Less than three years from today, Madonna will be older than Abraham Lincoln. On Oct. 19, 2012, to be exact, the Great Emancipator will be passed in age by the Great Gyrator.
That may seem an odd way to contemplate the March of Time, but it has the advantage of being less painful than pondering one's own mortality.
Which is something I've been doing a lot of lately, having recently suffered another birthday - which seems to happen around the same time every year, making it a chronic condition. At any rate, this latest anniversary puts me seven years up on Honest Abe and closing in on the average age at which those who signed the Declaration of Independence signed off: 68. (One of them, Charles Carroll, of Maryland, made it to 95; another, Thomas Lynch Jr., of South Carolina, was dead at 30.)
When in the course of human events it became necessary for them to ink that document, of course, they were that much younger: 43 and change, on average. Which only makes Yrs Trly feel that much older.
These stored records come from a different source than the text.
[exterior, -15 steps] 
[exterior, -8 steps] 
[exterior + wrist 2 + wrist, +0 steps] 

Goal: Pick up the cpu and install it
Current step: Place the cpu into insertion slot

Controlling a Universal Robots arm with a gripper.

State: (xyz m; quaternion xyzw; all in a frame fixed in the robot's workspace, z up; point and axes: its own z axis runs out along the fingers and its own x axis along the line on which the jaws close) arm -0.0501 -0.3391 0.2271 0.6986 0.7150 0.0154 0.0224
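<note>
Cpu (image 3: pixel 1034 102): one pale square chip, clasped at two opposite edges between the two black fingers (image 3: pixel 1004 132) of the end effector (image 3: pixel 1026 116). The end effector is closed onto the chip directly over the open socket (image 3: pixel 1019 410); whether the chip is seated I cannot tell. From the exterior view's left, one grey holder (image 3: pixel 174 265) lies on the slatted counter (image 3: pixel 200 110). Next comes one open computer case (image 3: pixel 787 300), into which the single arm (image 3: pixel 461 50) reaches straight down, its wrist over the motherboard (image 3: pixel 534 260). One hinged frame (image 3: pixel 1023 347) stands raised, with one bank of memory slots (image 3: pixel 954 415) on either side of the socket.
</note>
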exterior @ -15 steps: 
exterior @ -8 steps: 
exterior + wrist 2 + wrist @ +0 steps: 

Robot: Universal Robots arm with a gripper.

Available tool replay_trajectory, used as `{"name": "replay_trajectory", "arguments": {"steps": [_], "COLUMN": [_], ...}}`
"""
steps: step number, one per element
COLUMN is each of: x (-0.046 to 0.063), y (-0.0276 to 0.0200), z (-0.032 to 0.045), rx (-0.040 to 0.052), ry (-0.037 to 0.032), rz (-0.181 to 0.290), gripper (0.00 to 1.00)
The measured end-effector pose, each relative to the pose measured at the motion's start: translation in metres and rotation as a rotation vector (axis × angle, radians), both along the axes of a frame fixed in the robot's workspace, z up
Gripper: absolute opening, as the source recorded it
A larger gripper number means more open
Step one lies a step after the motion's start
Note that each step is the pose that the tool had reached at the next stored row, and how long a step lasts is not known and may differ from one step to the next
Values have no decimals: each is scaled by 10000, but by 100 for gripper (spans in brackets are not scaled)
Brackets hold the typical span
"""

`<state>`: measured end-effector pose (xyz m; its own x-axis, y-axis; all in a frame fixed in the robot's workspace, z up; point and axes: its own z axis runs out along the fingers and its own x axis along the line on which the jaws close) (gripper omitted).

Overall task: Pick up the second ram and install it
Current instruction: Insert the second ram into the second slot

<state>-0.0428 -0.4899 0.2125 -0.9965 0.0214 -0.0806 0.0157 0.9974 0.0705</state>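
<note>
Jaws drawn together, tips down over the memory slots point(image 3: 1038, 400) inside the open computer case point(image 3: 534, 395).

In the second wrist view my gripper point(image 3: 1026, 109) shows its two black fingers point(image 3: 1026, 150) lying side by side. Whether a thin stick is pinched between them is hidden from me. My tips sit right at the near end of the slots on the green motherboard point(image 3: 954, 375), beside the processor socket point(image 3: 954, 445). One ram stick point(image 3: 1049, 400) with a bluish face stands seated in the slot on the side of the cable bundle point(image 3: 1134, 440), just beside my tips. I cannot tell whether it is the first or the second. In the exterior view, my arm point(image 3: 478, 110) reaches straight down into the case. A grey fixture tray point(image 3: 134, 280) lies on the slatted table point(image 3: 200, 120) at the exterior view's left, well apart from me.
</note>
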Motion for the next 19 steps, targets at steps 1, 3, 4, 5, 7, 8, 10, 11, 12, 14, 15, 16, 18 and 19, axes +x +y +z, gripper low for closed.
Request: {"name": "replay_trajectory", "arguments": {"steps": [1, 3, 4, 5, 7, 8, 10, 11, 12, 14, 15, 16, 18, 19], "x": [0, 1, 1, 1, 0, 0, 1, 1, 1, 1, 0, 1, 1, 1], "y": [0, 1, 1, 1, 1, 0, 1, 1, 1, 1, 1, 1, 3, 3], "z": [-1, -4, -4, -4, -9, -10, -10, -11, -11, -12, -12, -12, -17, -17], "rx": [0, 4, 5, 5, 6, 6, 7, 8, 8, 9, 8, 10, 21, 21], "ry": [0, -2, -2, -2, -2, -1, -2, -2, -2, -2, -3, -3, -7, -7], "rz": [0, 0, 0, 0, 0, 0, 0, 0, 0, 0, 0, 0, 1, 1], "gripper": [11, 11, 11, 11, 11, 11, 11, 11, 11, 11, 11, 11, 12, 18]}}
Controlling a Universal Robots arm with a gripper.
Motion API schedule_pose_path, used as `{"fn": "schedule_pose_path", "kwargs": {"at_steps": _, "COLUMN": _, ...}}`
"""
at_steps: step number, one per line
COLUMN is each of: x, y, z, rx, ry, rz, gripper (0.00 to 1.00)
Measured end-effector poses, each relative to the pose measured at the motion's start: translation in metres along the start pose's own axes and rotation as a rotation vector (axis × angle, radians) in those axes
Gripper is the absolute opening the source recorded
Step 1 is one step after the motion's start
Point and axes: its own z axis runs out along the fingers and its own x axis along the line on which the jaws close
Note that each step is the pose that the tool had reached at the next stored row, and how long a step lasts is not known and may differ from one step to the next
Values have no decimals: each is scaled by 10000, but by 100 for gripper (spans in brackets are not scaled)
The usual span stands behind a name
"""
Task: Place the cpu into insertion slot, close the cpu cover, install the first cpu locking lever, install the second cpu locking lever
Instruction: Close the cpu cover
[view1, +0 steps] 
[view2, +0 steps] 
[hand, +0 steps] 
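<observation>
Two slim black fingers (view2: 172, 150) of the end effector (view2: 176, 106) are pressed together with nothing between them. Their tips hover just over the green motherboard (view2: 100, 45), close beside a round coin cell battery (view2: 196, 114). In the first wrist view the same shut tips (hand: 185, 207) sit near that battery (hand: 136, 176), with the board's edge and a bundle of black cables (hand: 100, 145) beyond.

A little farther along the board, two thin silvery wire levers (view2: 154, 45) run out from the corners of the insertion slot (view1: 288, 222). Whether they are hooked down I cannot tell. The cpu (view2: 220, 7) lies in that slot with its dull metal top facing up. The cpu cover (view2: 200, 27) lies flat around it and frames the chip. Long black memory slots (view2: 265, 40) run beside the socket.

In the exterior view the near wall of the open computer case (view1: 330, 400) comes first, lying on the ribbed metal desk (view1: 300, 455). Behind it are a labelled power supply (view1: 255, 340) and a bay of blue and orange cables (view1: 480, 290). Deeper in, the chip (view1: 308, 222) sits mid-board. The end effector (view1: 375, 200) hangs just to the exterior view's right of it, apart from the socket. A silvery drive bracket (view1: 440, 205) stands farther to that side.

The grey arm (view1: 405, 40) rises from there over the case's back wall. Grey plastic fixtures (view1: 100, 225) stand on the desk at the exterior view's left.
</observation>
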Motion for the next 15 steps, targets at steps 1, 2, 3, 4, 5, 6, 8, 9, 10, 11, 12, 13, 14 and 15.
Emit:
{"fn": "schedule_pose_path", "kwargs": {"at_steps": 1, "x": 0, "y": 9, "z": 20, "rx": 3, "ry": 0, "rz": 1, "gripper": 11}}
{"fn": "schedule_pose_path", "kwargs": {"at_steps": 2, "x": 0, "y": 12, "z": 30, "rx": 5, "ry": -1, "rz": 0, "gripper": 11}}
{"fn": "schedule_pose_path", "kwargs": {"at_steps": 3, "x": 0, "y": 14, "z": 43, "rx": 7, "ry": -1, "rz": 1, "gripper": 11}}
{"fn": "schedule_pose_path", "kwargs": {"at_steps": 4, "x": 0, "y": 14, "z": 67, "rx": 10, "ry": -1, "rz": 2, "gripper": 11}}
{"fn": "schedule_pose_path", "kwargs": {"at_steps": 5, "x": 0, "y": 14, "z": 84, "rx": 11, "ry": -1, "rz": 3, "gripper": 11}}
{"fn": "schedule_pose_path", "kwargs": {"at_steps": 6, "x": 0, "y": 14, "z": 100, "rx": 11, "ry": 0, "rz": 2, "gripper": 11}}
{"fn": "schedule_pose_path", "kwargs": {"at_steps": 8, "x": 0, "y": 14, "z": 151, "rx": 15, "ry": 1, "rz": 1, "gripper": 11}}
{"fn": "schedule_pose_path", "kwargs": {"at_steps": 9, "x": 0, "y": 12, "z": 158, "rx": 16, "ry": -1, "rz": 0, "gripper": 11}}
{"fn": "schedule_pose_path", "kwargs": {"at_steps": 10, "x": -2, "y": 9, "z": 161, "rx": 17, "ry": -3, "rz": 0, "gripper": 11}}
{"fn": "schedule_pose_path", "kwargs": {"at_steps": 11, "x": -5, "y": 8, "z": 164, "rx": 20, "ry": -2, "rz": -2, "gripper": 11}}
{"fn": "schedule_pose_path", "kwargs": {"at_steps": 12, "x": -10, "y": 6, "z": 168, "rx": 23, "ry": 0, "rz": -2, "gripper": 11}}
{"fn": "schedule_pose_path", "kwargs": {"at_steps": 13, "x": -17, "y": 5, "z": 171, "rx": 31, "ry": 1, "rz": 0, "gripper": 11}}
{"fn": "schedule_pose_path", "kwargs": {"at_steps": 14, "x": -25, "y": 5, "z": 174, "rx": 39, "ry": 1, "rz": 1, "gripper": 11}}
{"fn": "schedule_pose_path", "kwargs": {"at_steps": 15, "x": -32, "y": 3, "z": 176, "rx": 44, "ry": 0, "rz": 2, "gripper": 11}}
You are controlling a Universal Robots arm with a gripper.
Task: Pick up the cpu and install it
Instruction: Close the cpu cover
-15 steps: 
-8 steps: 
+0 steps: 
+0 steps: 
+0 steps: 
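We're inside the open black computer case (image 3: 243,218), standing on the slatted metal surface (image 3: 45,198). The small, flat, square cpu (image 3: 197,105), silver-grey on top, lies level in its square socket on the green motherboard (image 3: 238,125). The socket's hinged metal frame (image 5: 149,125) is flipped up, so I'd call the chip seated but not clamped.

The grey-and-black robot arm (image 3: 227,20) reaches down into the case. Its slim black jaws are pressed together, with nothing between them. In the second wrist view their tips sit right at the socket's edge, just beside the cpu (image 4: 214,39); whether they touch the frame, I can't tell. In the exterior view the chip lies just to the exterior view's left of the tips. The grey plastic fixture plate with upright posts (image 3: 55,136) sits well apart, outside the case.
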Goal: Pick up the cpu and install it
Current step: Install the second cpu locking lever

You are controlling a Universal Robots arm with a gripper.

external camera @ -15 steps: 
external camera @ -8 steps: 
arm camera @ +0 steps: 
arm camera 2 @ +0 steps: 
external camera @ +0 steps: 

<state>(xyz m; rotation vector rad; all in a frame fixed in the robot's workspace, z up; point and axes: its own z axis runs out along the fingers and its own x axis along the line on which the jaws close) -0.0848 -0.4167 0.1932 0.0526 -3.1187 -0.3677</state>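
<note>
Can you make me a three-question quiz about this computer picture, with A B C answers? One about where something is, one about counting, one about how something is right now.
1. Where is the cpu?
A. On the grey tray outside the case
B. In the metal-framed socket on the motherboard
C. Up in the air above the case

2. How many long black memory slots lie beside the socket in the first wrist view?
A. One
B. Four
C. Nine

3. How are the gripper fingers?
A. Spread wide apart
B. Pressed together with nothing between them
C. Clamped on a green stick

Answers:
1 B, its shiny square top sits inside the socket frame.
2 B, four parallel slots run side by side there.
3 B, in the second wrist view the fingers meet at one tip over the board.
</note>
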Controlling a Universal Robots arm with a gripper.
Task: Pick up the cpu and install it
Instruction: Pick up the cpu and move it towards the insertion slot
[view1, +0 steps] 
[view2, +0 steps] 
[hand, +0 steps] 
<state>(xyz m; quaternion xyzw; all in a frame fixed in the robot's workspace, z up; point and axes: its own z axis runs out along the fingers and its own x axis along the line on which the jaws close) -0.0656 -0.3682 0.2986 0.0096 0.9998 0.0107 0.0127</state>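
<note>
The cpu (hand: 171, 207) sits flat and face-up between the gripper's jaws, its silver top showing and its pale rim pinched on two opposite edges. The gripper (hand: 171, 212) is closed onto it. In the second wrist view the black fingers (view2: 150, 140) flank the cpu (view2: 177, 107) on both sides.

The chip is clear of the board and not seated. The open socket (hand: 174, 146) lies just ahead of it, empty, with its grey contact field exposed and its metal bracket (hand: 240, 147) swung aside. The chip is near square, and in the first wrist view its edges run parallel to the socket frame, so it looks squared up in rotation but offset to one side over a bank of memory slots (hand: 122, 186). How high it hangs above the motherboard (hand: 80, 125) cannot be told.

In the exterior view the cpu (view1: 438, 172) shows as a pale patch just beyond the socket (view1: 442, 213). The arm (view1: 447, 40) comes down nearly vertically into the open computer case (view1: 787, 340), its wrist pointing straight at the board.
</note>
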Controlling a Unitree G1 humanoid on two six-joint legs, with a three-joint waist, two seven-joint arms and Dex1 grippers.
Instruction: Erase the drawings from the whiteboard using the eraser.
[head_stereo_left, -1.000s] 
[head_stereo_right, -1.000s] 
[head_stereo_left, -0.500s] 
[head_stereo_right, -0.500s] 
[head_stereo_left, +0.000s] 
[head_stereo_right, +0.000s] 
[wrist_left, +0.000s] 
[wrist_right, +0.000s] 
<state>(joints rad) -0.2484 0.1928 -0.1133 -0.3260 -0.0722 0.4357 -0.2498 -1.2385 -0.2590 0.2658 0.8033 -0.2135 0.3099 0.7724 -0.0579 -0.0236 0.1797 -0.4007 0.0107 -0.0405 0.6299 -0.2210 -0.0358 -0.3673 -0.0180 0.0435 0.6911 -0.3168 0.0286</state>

And if I really want to wallow in it (which I clearly do) there's plenty more evidence that 61 puts me in the homestretch, as these things go - starting with the biblical allocation of 70 years, which is exactly what my father received. Mom did better, making it almost to 92, which is encouraging.
But, after that, a peek at any list of famous people who died young, or youngish, is even more morbidly instructive: King Tut was a kid, 18, when he fell victim (if the conspiracy theorists are right) to an ancient pyramid scheme. James Dean died at 24, John Keats at 25, Otis Redding at 26. Then there's 27, a particularly deadly age for rock stars, with Brian Jones, Janis Joplin, Jim Morrison, Jimi Hendrix and Kurt Cobain all bowing out. Crazy Horse rode into the sunset at 28. Alexander the Great, Mozart and Van Gogh never saw their forties. Nor did Marilyn Monroe or Princess Di. Both Malcolm X and Martin Luther King were gone at 39.
Depressed yet?
On the bright side, a lot of those folks died in unnatural ways - assassination, car crash, ship wreck, drug overdose, suicide - and most of us don't have to worry about stuff like that, leaving us free to check out some of the more conventional ways of checking out that we're likely to face as the miles pile up on the old odometer. The kinds of ailments that "old people" get. Things I never thought I'd have to face.
Here are my findings so far:
Last year I did the heart attack, which was very annoying but not very fatal - a few days in the hospital, the installation of a metal gizmo, then a rehab program, followed by some lifestyle changes that either will or will not prevent a recurrence. In other words, you do have some say in the matter.
This year I'm doing cancer, and it's not half as much fun - devices you never thought you'd be hooked up to, levels of pain you never thought you could endure, even though your case is "low grade" and even though modern medicine has plenty of "procedures" and treatments available, which are even now being lined up on your calendar for many months to come. In other words, you don't feel like you have much say at all.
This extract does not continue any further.